TASK ITEM – Only the lines from the one that contains "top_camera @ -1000" through the final line of the entries should be repeated, exactly as written.

THE INPUT –
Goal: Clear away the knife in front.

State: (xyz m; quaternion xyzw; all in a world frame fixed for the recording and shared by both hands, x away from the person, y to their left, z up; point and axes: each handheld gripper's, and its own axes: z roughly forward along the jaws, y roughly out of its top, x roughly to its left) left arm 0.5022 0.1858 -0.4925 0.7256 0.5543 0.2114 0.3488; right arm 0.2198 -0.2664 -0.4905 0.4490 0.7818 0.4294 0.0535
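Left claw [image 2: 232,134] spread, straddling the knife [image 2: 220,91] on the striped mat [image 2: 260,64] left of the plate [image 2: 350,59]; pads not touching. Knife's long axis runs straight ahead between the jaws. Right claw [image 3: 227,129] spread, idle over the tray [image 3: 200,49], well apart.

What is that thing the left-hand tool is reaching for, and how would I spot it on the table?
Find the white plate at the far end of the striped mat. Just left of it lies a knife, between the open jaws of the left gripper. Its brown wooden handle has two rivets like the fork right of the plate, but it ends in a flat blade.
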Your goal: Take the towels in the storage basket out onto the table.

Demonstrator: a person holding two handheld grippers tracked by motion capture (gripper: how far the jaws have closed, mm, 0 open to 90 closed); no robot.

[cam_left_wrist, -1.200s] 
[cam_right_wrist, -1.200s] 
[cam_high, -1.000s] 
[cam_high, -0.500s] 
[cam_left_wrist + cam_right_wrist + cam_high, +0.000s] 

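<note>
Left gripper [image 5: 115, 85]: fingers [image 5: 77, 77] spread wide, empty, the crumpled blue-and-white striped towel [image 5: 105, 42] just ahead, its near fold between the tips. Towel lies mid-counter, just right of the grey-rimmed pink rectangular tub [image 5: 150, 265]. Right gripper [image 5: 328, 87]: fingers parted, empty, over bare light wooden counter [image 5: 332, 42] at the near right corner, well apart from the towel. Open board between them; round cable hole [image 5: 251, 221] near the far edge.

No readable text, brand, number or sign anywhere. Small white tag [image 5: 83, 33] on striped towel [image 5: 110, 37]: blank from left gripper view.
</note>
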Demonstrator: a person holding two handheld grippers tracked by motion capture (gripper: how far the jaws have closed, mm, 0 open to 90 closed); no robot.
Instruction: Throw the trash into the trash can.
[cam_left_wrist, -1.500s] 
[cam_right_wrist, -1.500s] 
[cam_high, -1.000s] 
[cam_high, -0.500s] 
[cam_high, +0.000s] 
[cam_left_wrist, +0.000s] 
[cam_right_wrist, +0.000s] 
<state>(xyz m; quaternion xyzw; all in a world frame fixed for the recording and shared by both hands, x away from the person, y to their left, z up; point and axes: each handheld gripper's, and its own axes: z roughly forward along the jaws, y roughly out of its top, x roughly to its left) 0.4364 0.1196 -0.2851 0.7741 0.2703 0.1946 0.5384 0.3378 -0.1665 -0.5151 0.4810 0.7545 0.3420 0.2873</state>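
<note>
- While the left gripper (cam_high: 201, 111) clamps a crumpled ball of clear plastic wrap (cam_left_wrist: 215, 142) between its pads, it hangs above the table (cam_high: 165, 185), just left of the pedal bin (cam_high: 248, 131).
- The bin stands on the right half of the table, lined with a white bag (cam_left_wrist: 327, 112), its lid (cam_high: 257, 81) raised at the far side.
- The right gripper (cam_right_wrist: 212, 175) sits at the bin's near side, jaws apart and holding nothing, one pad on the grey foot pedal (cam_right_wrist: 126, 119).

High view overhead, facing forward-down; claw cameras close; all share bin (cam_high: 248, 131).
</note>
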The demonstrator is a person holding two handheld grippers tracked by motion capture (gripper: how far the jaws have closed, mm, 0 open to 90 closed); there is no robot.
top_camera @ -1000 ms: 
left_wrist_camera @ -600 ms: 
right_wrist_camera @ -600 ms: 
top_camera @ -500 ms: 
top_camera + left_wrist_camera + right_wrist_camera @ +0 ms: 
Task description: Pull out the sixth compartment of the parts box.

ANSWER TO THE EXERCISE –
top_camera @ -1000 ms: 
left_wrist_camera @ -600 ms: 
right_wrist_camera @ -600 ms: 
top_camera @ -500 ms: 
top_camera + left_wrist_camera + right_wrist_camera @ +0 ms: 
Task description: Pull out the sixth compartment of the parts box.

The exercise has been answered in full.